Bugzilla – Bug 1546
File descriptor leak & potential deadlock
Last modified: 2008-07-18 14:35:07
You need to
before you can comment on or make changes to this bug.
This is a patch for two GRAM problems:
1) There is a file descriptor leak.
2) There is a fix for a potential deadlock problem.
These were developed by David Smith at CERN and tested as part of the VDT.
I will attach the patch separately.
Created an attachment (id=310) [details]
Patch for problem described above
Patch for problem described above
The first problem (FD leak) ought to have been fixed in Globus 2.4. There was a
problem in Globus I/O where failed connects would result in a FD leak, but that
was fixed a long time ago (see bug #237). Can you verify that this problem
exists with a recent version of the code (and identify version what you are
using). A test case sent in with the patches would be excellent.

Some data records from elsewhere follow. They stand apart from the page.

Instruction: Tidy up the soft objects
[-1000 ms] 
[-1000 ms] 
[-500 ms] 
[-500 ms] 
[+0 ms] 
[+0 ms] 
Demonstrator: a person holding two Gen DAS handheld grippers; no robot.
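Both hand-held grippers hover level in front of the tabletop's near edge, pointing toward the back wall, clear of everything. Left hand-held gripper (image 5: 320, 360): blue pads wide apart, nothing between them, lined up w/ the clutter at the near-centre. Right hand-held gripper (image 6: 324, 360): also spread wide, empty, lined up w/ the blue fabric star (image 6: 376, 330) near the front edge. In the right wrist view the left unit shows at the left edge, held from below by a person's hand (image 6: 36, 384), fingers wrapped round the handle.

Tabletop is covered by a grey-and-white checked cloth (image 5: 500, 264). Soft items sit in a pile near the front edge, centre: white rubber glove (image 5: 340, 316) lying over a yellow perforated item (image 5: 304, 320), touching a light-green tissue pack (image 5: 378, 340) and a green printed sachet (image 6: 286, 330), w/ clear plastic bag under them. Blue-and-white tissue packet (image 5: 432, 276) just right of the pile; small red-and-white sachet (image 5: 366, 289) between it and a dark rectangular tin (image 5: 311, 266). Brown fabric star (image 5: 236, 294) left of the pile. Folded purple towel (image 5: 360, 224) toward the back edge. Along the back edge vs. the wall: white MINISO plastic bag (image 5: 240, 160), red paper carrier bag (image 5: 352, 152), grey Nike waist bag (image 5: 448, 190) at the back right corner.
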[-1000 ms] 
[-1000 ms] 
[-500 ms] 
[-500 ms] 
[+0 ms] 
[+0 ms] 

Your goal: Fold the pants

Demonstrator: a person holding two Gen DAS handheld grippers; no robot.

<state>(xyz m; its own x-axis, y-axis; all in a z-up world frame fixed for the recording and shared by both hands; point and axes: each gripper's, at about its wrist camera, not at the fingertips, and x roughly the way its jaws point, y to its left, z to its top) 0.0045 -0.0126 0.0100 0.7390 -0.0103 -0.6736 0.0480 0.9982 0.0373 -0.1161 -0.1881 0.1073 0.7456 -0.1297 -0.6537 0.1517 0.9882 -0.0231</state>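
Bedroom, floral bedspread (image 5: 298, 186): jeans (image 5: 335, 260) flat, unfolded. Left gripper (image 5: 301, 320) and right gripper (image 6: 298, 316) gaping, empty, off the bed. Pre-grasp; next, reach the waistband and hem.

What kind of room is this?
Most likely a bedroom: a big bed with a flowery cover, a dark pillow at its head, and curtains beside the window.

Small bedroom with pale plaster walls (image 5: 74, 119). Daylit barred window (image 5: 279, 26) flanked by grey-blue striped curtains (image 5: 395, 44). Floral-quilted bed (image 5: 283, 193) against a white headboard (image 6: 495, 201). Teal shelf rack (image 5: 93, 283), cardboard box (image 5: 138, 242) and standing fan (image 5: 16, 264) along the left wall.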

The deadlock problem has been fixed already. See bug #1566 for details on bug
and the fix I applied.
the first problem obviously was *not* fixed in 2.4!
Look at the original globus_2_4_3 code in the attachment!
We found the leak running the Condor-G "gahp_server" under "valgrind",
so this is not some theoretical issue: it actually was a problem!
Please do apply the fix; it has been carefully tested. Thanks.
Regarding the first problem addressed by this patch (file descriptor leak):
The version being discussed is globus-2.4.3, it's identified in the patch text,
although not directly in the bug comment.
The patch is forcing a close on the connection handle from a failed connect.
(The close was previously conditional on whether it was a failed connect or
whether a subsequent write register failed). Infact there is still some room for
tidying up the handling of the error objects here, although as written it
doesn't cause any problem. (As an asside there are several places in the
existing code where error objects are never released, although given the small
finite size of the globus object cache it don't see that it causes any problems)
In this case I think there is argument for saying that, given the connection
handle should always be closed before globus_l_gram_protocol_connect_callback()
is called with an error, the close is indeed not necessary. However we've seen
that sometimes the failed connection handle is _not_ closed and thus we suffer
from the file descriptor leak. So in the end I made a decision to always attempt
a close when there is an error in this routine, rather than distinguish whether
the error was a connection error or some other error in the callback processing.
If you prefer to enforce the close in the connection logic that would also be
A test case for this could be attempting a connection (using a secure
authentication mode) to a destination that accepts the connection, receives the
token but then drops the connection. I had started to look into the lower level
connection handling, with the intention of including the required patch in some
future suggestions. Indeed I have one solution now, although I haven't convinced
myself that it really cannot cause any existing code to misbehave. I include it
now so that you can follow that up, if you like.
(see attached patch to globus_io_securesocket.c)
Created an attachment (id=328) [details]
Some suggested changes for globus_io_securesocket.c
Some possible changes to ensure that failed connection attempts close the
connection handle before calling the connection callback routine.
I'm redirecting this bug to the I/O guys. You should definitely try without
this patch with the 3.2 beta---Globus I/O has been reworked as a compatibility
layer on top of XIO, so the bugs might be a bit different.
The semantics of not requiring a close after a failed connect will remain. The
fd leak appears to be possible when authentication fails mid way through the
Since 3.2 now uses a globus io compatibility wrapper over globus xio, the
priority for fixing this will be pretty low. As a work around, it does not
hurt to always call globus_io_register_close(). If the handle has already been
destroyed, the call will just fail.
As for error objects not being released, this is the way they're intended to be
used. As you note, the error object cache size is finite, so it's not a real
leak. The system was designed in such a way to allow you to ignore return
codes. If you're not going to do anything with an error object, you have no
reason to clutter your code with get-ing and free-ing the object.